Media Massa Belanda Bahas Misteri pada Balik Penurunan Harga Pasar Mees Hilgers

Industri Media Belanda, Twente Insite menyoroti penurunan harga jual bursa Mees Hilgers . Dalam laporannya ia memuji performa bek Timnas Indonesia tersebut.
Mees Hilgers mengalami penurunan nilai pasar. Melansir Transfermarkt, harga jual bursa bek FC Twente itu mengalami pengurangan sebesar 1 jt euro atau sekitar Rp16 miliar.
Mees sebelumnya mendapatkan nilai tukar bursa tertinggi pada FC Twente. Bersama Sem Steijn, Mees merupakan pemain termahal di tempat klub dengan nilai perkiraan 10 jt euro (Rp168 miliar). Penurunan ini menimbulkan Mees sekarang dihargai 9 jt euro (Rp151 miliar).
Baca Juga: Memanggil Pulang Sang Mata Air Kembali ke Timnas Indonesia
Twente Insite menyoroti depresiasi tarif pasa Mees Hilgers. Namun, media Belanda itu mengakui Mees masih merupakan salah satu pemain terbaik di area FC Twente.
“Mees Hilgers menjalani paruh pertama musim dengan baik.

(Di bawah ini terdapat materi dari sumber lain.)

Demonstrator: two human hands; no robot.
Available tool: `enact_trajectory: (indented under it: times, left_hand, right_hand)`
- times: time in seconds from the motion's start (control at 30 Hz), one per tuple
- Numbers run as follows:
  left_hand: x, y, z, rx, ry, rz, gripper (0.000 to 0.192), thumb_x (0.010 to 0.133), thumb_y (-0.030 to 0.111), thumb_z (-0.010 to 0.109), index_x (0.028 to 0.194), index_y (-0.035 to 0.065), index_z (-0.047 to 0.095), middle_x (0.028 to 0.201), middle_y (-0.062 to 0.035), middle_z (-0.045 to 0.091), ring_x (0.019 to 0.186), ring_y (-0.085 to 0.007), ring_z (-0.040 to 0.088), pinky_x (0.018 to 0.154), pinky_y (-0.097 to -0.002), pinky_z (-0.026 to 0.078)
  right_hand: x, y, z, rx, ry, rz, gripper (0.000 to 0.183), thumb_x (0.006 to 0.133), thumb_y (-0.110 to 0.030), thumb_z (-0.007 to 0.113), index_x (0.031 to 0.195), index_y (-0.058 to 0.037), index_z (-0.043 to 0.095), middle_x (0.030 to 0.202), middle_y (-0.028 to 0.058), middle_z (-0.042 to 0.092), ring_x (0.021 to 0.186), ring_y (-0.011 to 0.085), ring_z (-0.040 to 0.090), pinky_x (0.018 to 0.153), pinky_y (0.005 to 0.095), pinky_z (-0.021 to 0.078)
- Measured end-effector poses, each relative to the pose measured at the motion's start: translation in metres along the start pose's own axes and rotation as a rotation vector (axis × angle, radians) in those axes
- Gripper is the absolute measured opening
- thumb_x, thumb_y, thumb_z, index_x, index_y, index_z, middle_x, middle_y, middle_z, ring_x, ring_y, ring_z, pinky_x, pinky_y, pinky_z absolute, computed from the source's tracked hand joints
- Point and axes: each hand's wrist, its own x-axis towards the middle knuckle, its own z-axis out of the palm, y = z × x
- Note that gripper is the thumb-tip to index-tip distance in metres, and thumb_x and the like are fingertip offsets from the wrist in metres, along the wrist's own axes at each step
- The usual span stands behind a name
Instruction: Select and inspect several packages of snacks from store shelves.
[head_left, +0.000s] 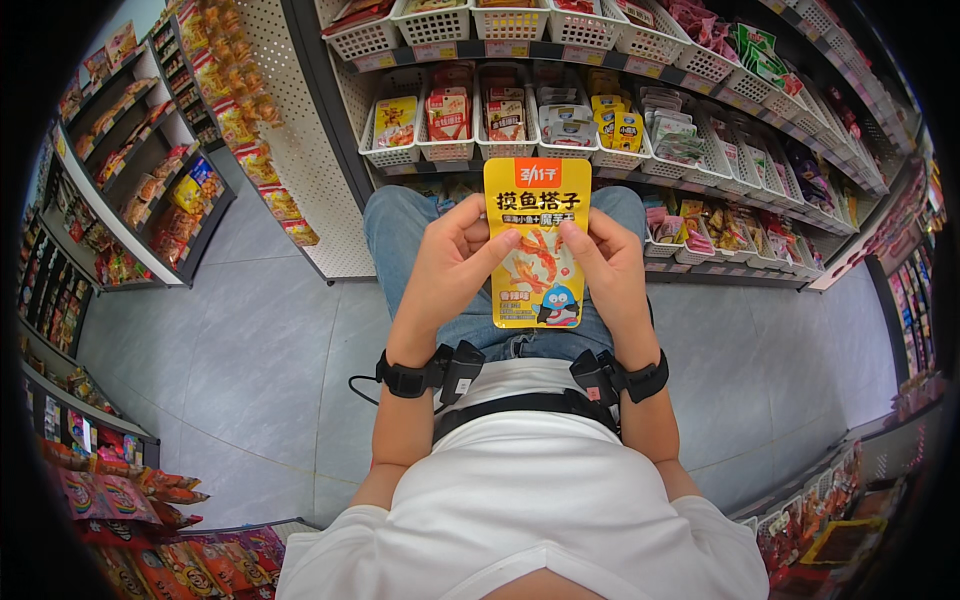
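A yellow snack pouch (538, 259) with an orange top patch, printed food and a blue cartoon figure is held upright over my lap. My left hand (459, 259) pinches its left edge, thumb on the front and fingers behind. On the opposite edge my right hand (609, 262) grips it the same way. Just beyond the pouch stand white plastic baskets of packets: a yellow one (395, 122), red ones (448, 116), dark red and white ones (505, 120), silver-grey ones (568, 124) and small yellow ones (627, 131).
Shelves with white baskets (509, 24) rise ahead and curve off to the right. A perforated panel (300, 150) with hanging snack packs (259, 163) stands at left, beside another snack rack (150, 165). Grey floor tiles (255, 360) lie around me. More packets (180, 562) are behind, lower left.
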Motion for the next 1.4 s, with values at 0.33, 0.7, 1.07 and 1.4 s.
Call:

Bek berusia 23 tahun itu diberi tanggung jawab lebih tinggi besar akibat kepergian kapten Robin Pröpper lalu sudah pernah menanganinya dengan baik,” tulis Twente Insite, dikutipkan pada hari terakhir pekan (20/12/2024).

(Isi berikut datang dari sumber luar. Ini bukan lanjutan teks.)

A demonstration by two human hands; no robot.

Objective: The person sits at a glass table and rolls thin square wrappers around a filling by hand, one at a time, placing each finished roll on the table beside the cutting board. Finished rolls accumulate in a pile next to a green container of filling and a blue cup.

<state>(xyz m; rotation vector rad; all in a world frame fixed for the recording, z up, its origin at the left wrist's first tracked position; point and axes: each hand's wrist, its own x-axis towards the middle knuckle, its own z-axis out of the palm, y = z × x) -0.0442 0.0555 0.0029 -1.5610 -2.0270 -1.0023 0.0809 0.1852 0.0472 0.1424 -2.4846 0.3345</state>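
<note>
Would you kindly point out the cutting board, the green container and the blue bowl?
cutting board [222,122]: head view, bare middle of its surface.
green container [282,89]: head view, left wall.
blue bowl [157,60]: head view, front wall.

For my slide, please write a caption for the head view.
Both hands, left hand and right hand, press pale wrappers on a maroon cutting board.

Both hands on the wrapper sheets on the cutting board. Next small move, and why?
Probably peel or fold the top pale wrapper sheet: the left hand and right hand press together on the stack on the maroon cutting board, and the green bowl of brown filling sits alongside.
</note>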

“Hilgers sudah ada menunjukkan sisi baiknya, teristimewa pada sebagian kompetisi Eropa. Namun orang Indonesia sedang mengalami penurunan nilai pasarnya,” sambung tulisan tersebut.

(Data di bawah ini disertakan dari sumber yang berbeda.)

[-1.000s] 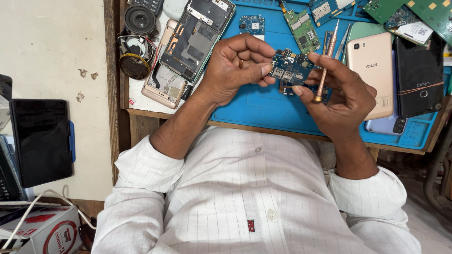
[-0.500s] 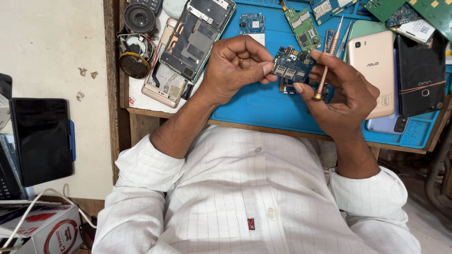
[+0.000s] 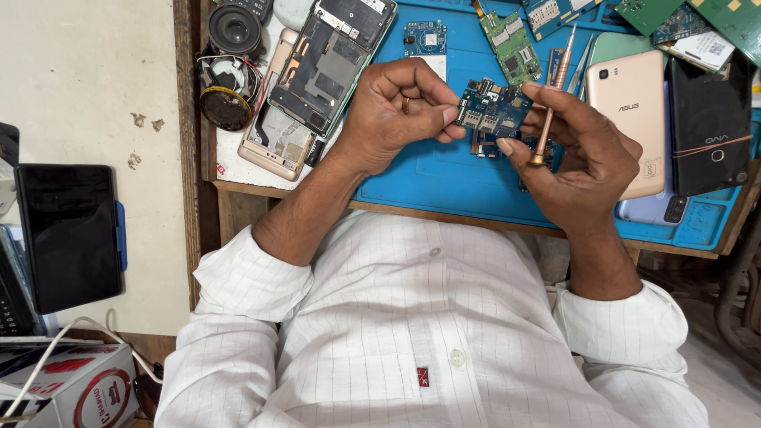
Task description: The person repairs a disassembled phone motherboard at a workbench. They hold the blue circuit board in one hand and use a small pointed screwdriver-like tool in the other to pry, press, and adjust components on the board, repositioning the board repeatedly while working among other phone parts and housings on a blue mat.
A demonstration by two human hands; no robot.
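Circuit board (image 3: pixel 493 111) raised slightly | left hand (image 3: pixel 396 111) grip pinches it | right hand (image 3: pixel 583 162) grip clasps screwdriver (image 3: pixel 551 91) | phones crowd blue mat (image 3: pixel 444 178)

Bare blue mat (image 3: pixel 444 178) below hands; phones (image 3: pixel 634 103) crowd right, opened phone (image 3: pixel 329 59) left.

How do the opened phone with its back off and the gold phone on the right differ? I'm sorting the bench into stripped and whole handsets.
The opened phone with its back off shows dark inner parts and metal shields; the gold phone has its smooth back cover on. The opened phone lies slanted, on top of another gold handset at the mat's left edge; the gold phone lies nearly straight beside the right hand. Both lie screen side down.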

Dengan penurunan ini, Mees menjadi pemain dengan biaya lingkungan ekonomi tertinggi kedua. Sem Steijn yang tak mengalami pengurangan tarif lingkungan ekonomi tetap memperlihatkan berada di area kedudukan teratas.
Meski begitu, Mees Hilgers masih merupakan pemain dengan perkiraan harga jual bursa termahal pada Timnas Indonesia. Dia berada di area peringkat pertama, mengungguli Kevin Diks yang tersebut berada dalam urutan kedua dengan nilai lingkungan ekonomi 4,5 jt euro (Rp75 miliar).